- New research analyzes GPS jamming signals over the past 7 years
- A Russian satellite network appears to be the source of the interference
- There are still questions about the purpose of the 10-second bursts.
Losing access to GPS navigation systems might not prevent you from finding your way to the office, but it would wreak havoc on military maneuvers, and that could explain why Russia has apparently been testing a way to jam GPS signals across the European continent.
Russia’s involvement and intentions have not been confirmed, but a new study by researchers at the University of Texas at Austin and Stanford University (via Ars Technica) makes a pretty strong case. It analyzes a series of powerful “interference events” in Europe, Greenland and Canada, based on data collected between 2019 and 2026.
These events affected the Global Navigation Satellite Systems (GNSS) on which GPS depends and may be caused deliberately or as a result of natural events (such as atmospheric interference). This new study focuses on sharp, intense and regular interference bursts that have lasted less than 10 seconds and that reach the same frequencies.
The study, which has not yet been peer-reviewed, maps out when and where these interference signals have appeared.
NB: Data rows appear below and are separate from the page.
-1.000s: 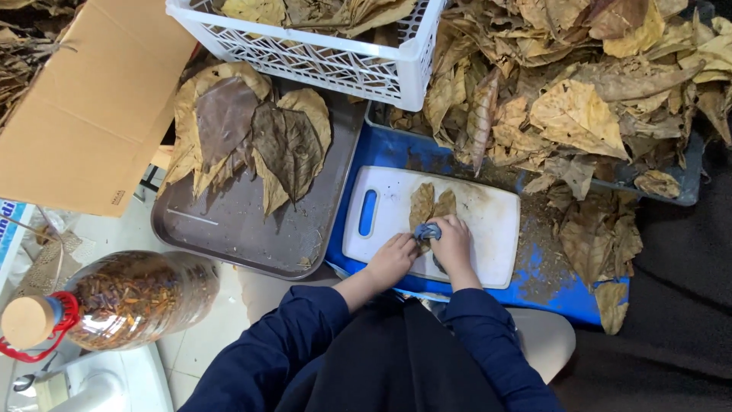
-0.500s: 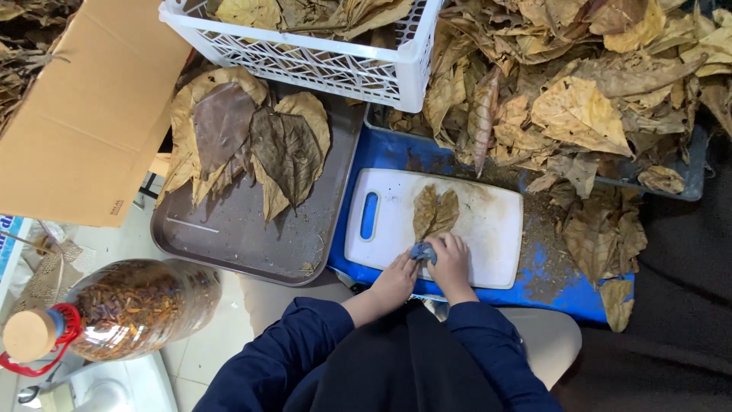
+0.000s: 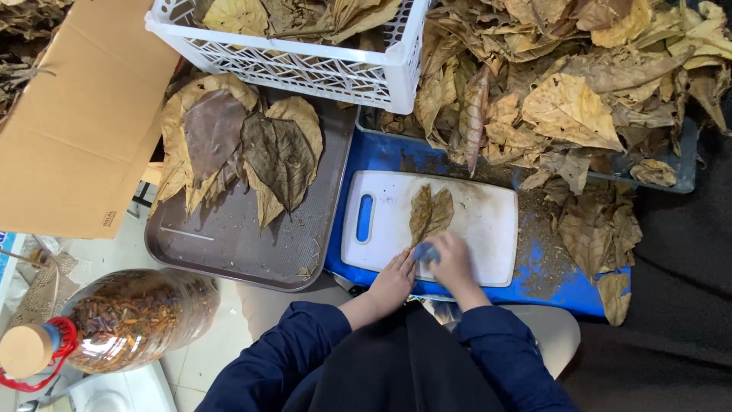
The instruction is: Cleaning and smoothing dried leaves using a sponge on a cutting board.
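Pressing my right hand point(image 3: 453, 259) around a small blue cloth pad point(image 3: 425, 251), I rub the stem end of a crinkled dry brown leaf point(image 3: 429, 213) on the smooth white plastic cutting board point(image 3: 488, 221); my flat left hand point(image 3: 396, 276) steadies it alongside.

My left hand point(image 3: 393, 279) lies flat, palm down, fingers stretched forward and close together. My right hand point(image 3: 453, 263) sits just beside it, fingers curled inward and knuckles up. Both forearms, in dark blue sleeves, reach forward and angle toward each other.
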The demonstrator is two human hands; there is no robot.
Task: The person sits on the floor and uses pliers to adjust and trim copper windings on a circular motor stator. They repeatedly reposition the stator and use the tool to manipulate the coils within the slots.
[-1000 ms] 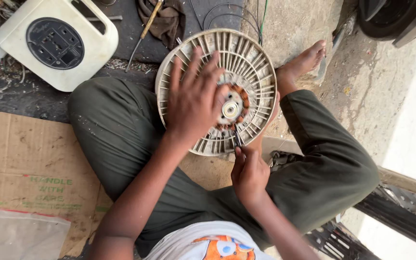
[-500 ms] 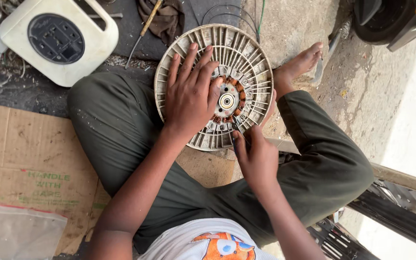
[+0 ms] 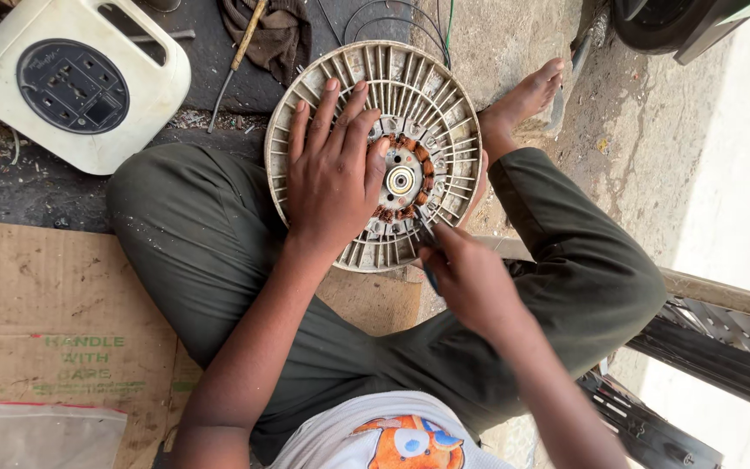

They have mostly appeared during business hours in Europe and generally on Tuesdays, Wednesdays and Thursdays, making GPS signals harder to block and less reliable.
A potential source
Look
Figuring out where the interference was coming from needed more work. With the help of a larger team, the researchers calculated the source of the interference based on the times and locations of an event in February 2026. Those calculations pointed to the Russian satellite Kosmos 2546, with an accuracy level of five meters (16.4 feet).
Further analysis suggests that the rest of the system to which Kosmos 2546 belongs, the Russian Edinaya Kosmicheskaya System (EKS), is behind the interference. EKS is Russia’s only early warning system, intended to detect the launch of ballistic missiles from anywhere on Earth, so in theory it is largely passive rather than active.
What we don’t know is why this happens. “I think this is a massive escalation in the underlying conflict of electronic warfare that’s happening right now,” aerospace engineer Todd Humphreys, one of the researchers involved, told YouTube science and education channel Veritasium in a detailed breakdown of the study.
While the disruption appears deliberate, not everyone Veritasium spoke to is sure the acts are malicious. Other experts interviewed by The New York Times said they did not believe Russia would risk distracting its only early warning system for a secondary purpose.